O que veio de novo para ajudar nisso, foi a criação de um regulamento para melhor orientar as tomadas de decisão de compra.
Dessa forma, foi possível criar respaldos legais e não apenas interpretativos, além do ganho de eficiência, já que a média de dias previstos para a efetuação de um processo de compra pela lei caiu de 200 para 70.
Um grande ganho também foi a consideração da integridade dos fornecedores. Assim, em compliance, eles e as estatais viraram mais do que serviço e necessidade, mas sim parceiros.
Afinal, agora estas empresas precisam provar o cunho lícito dos seus projetos e o quanto eles estão preparados frente a segurança de processos de implementação.
Perigos nas estatais
Um dos pontos mais visíveis ao público em relação a tomada de decisão dentro de estatais são os interesses políticos. “Por isso, foi tão importante a chegada das áreas de compliance, pois assim tem-se uma área técnica envolvida nestas decisões”, frisa D’Amico.
Algo que é muito comum vermos são pessoas públicas falando em nome de estatais sem antes consultá-las.
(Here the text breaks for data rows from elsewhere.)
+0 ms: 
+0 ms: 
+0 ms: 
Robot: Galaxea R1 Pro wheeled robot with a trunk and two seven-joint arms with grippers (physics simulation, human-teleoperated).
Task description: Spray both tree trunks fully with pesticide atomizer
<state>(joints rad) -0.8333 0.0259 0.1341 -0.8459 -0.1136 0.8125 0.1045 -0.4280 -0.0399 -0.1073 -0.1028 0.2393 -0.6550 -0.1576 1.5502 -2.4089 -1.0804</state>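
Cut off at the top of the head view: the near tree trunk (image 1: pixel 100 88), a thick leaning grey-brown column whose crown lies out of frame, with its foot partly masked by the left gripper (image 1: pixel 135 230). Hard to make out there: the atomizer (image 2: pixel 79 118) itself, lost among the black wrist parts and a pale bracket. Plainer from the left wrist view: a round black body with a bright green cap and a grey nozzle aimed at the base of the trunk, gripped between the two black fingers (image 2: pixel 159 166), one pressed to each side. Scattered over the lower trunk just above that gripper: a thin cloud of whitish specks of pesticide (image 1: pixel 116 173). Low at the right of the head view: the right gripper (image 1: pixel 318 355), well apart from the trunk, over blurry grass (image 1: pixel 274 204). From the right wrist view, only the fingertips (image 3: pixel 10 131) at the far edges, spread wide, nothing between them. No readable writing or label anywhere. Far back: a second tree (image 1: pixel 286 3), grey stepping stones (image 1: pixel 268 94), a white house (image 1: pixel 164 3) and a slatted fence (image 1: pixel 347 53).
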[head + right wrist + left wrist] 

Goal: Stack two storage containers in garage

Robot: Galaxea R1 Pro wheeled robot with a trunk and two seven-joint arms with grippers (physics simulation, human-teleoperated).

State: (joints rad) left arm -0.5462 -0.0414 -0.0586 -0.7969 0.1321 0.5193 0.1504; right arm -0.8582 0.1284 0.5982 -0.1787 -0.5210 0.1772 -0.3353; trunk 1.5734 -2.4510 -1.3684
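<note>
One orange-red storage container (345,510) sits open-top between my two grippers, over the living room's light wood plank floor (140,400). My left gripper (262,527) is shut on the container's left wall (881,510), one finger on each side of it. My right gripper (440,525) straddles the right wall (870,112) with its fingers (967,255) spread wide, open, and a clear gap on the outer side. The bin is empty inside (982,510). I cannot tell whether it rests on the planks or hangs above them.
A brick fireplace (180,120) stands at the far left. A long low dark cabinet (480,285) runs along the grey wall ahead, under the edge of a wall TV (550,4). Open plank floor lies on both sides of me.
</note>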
Lembrando que, estamos falando de empresas de capital misto, ou seja, este controle de comunicação deve partir tanto do âmbito privado, quanto do público.
Pensando em resolver este problema, a nova lei traz a obrigatoriedade do treinamento de todos os conselheiros, para que qualquer informação que vá a público tenha um pré-alinhamento e condução adequada, o que tem ajudado muito no trabalho de branding destas empresas.
Uma das grandes armadilhas deste quesito, é que todos os projetos das estatais estão ligados a serviços essenciais para a sociedade, por isso o ganho de seu apoio e confiança é primordial.
Os investimentos ficam abertos para o público, ou seja, caso algum interesse político implique na mudança de pontos de aplicação de verba, toda esta ligação com o cliente final, que na verdade é o povo, pode ser ruída.
“Um grande exemplo de perigo de comunicação, vindo de uma pessoa pública perante a uma estatal, foi quando em 2017, um ministro apenas cogitou a ideia da privatização da Petrobras e a flutuação nas ações da empresa começaram na hora”, exemplifica Reynaldo Goto, que é Compliance Officer e Chairman of Advisory Board Brazil da Siemens.
O que esta lei também visa clarear é o quanto o próprio governo pode se beneficiar do sucesso dos projetos das estatais, afinal uma crise em qualquer uma delas gera muitos holofotes negativos ao poder público.
Por isso, a nova lei busca tanto gerar cada vez mais esta preocupação com a qualidade da informação e nas decisões a serem tomadas.
Progressos e perspectivas
“A estratégia pode ser pública, mas a gestão tem que ser técnica e 100% profissional”, lembra muito bem Goto ao tentar resumir o core de tudo o que estava sendo dito.
Esta lei abriu muitos caminhos, mas para inovação também exige muito mais qualidade no nível técnico das administrações.
O mais importante da área de compliance, que foi muito lembrado durante o evento, é sua constante presença em todos os processos, principalmente quanto ao cumprimento de seus prazos.
Algumas mudanças culturais já podem ser observadas hoje, principalmente nas tomadas de decisão dos gestores, tendo em vista os resultados da Operação Lava Jato.
Para os palestrantes, tudo isso veio também para resgatar a autoestima e a imagem social formada sobre o funcionário público, que tem suas posições tão julgadas socialmente.
“Esta transformação vai acontecer de qualquer maneira, então seja parte desta transformação e não vítima dela”, Lucia parafraseia seu chefe na Eletrobras.
O que acha sobre a área de compliance nas estatais?